NOTAS INTRODUTÓRIAS

O AVESSO DE UM BALZAC CONTEMPORÂNEO
Arqueologia de um Pasticho



RAMOS FILHO, Osmar. O avesso de um Balzac contemporâneo: arqueologia de um pasticho. 1. ed. Niterói: Publicações Lachâtre, 1995. p. 17-21.

Notas Introdutórias à Guisa de Explicação

Nas Notas Introdutórias, o pesquisador apresenta uma análise comparativa profunda entre o estilo literário de Honoré de Balzac e a obra psicografada Cristo Espera por Ti, e descreve sua própria trajetória acadêmica na Europa, onde se especializou na técnica do pasticho literário, para fundamentar sua investigação sobre a autoria espiritual do texto. Ele destaca a complexidade estrutural e a presença de milhares de analogias biográficas e artísticas que alinham o livro mediúnico ao universo da Comédia Humana. A explicação enfatiza que a obra aborda temas balzaquianos clássicos, como a obsessão humana, as ciências ocultas e os dilemas morais da sociedade, e sugere que a precisão das informações e a qualidade estética do romance desafiam explicações superficiais, elevando-o à categoria de um legítimo romance de Balzac.

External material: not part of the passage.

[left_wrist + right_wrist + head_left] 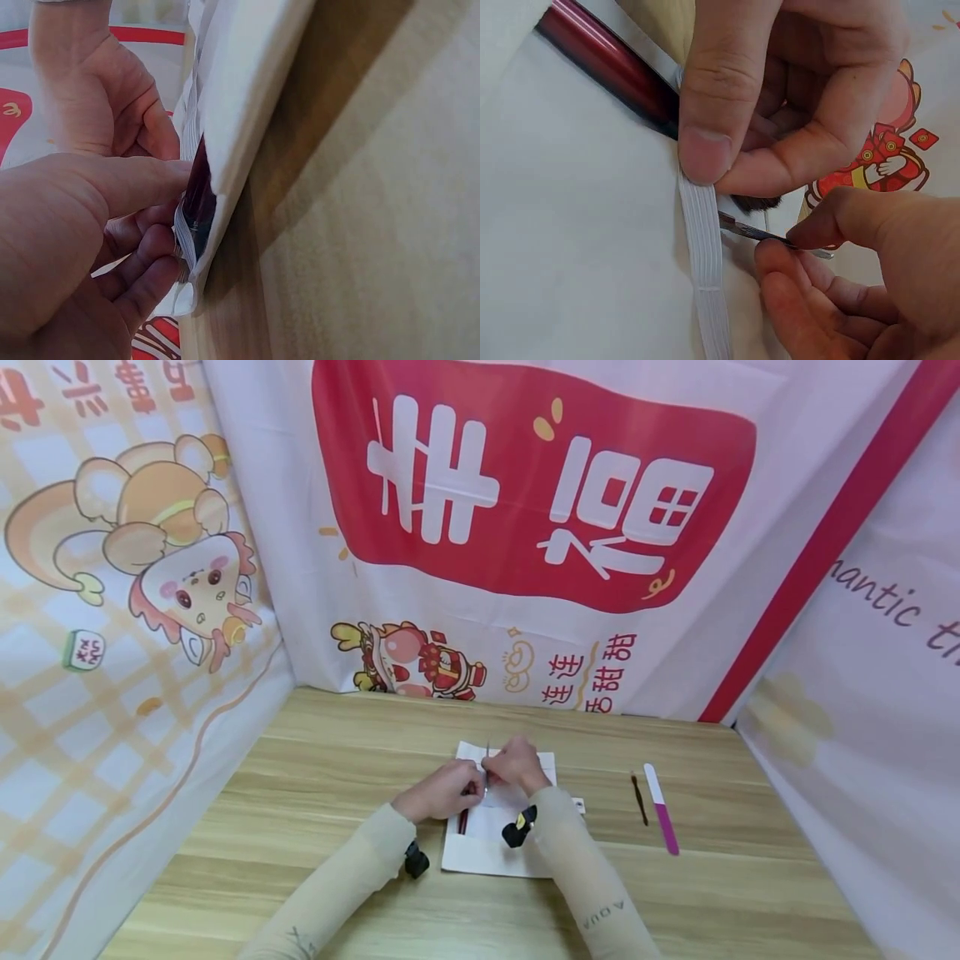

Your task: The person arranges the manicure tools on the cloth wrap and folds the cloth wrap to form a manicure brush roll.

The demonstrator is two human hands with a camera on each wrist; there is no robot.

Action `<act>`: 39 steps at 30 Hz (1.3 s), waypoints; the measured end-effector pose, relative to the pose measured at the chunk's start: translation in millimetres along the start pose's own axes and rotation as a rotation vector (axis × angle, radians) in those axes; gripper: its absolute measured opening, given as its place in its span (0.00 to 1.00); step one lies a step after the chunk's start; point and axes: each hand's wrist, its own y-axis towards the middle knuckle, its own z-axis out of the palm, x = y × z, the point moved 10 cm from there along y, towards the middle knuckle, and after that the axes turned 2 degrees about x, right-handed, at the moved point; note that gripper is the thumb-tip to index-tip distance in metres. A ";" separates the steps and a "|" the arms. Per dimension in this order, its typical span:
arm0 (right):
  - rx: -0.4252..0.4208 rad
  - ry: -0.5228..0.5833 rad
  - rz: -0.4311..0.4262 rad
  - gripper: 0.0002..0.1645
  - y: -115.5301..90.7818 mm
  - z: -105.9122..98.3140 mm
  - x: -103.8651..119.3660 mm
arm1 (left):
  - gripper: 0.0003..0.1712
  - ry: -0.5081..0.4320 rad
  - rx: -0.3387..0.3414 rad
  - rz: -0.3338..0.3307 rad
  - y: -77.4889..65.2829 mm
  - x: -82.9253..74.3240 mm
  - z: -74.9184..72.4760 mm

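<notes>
A white cloth holder (495,856) lies on the wooden table, with a ribbed white elastic band (703,262) across it. My left hand (453,787) pinches this band between thumb and forefinger, lifting its edge off the cloth. My right hand (885,255) pinches a thin, shiny metal tool (754,231), whose near end passes under the band; its exact kind is unclear. A brush with a glossy dark red handle (615,60) runs under the band beside my left thumb, its dark bristles (757,202) showing past the fingers.
Right of the holder lie a thin dark brown tool (640,799) and a nail file (662,810), half white and half magenta. A small white tag (578,806) shows at the holder's right edge. Printed cloth walls (480,593) enclose the wooden table (247,860).
</notes>
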 end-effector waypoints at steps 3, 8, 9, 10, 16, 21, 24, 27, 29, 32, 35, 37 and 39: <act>0.011 -0.014 0.022 0.11 -3.6 0.8 -1.0 | 0.05 -0.005 -0.002 0.006 -0.5 -1.0 -0.6; 0.042 -0.018 0.070 0.11 -8.0 3.0 -5.7 | 0.05 0.004 -0.009 0.012 -1.2 -1.5 -1.2; 0.049 -0.011 0.080 0.10 -8.5 4.0 -7.0 | 0.05 0.003 -0.009 0.010 -1.4 -1.2 -1.1; 0.058 -0.003 0.086 0.10 -9.4 5.0 -7.8 | 0.05 0.003 -0.008 0.005 -1.7 -0.9 -0.9; 0.096 0.026 0.117 0.07 -12.5 9.6 -12.2 | 0.04 -0.002 -0.006 -0.023 -1.8 2.8 0.4; 0.136 0.007 0.134 0.06 -11.9 10.9 -15.3 | 0.05 0.006 -0.011 -0.017 0.1 2.9 -0.1; 0.140 -0.018 0.139 0.06 -10.9 8.4 -15.1 | 0.06 0.008 -0.005 -0.015 1.0 2.2 0.4; 0.122 -0.056 0.144 0.07 -7.1 5.3 -13.3 | 0.06 0.014 0.004 -0.021 1.1 2.7 1.3; 0.107 -0.081 0.147 0.08 -3.2 3.6 -12.9 | 0.06 0.019 0.007 -0.024 1.2 3.1 1.7; 0.102 -0.099 0.155 0.10 3.2 4.3 -13.3 | 0.08 0.023 0.009 -0.027 1.6 3.2 2.0; 0.104 -0.101 0.153 0.11 9.0 6.7 -14.1 | 0.08 0.015 0.005 -0.019 2.0 2.1 1.7; 0.104 -0.098 0.149 0.11 11.3 8.3 -13.7 | 0.08 0.008 0.001 -0.014 2.0 1.4 1.0; 0.105 -0.095 0.142 0.11 11.9 9.6 -12.3 | 0.08 0.005 -0.007 -0.005 2.0 1.2 0.2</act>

Desafio à Exigência Crítica

O autor cita Paulo Rónai para afirmar que imitar a estrutura complexa de Balzac exigiria um escritor de gênio não inferior ao do próprio Balzac, alguém que conhecesse profundamente sua técnica e possuísse o “dom raro do pasticho”. Enquanto grandes nomes como Marcel Proust limitaram-se a pastichos de apenas cinco páginas, o médium Waldo Vieira produziu uma obra de trezentas e vinte e cinco páginas, o que é considerado uma ousadia extraordinária..

Volume de Analogias

A obra revela a incrível soma de cerca de duas mil semelhanças com a produção balzaquiana, abrangendo não apenas a Comédia Humana, mas toda a obra do romancista. É considerado espantoso que um livro de proporções médias tenha conseguido comportar uma cifra tão elevada de analogias, inseridas com absoluta adequação em enredos e personagens originais.

Precisão e “Autoria Fóssil”

Durante a análise, o autor percebeu que o texto, em vez de se esgotar, exibia uma precisão de informações que sugeria uma “autoria fóssil” localizada para além de um simples pastiche. O texto demonstrou uma submissão até mesmo às mais complexas exigências dos pareceres críticos especializados.

Alinhamento Temático

A obra é classificada criticamente dentro dos “Estudos Filosóficos” de Balzac, exemplificando a tese de que “o pensamento mata o pensador” através do protagonista, Dr. Barrasquié. Além disso, recupera o gênero do romance apologético iniciado por Balzac, visando o progresso moral e a influência sobre os espíritos.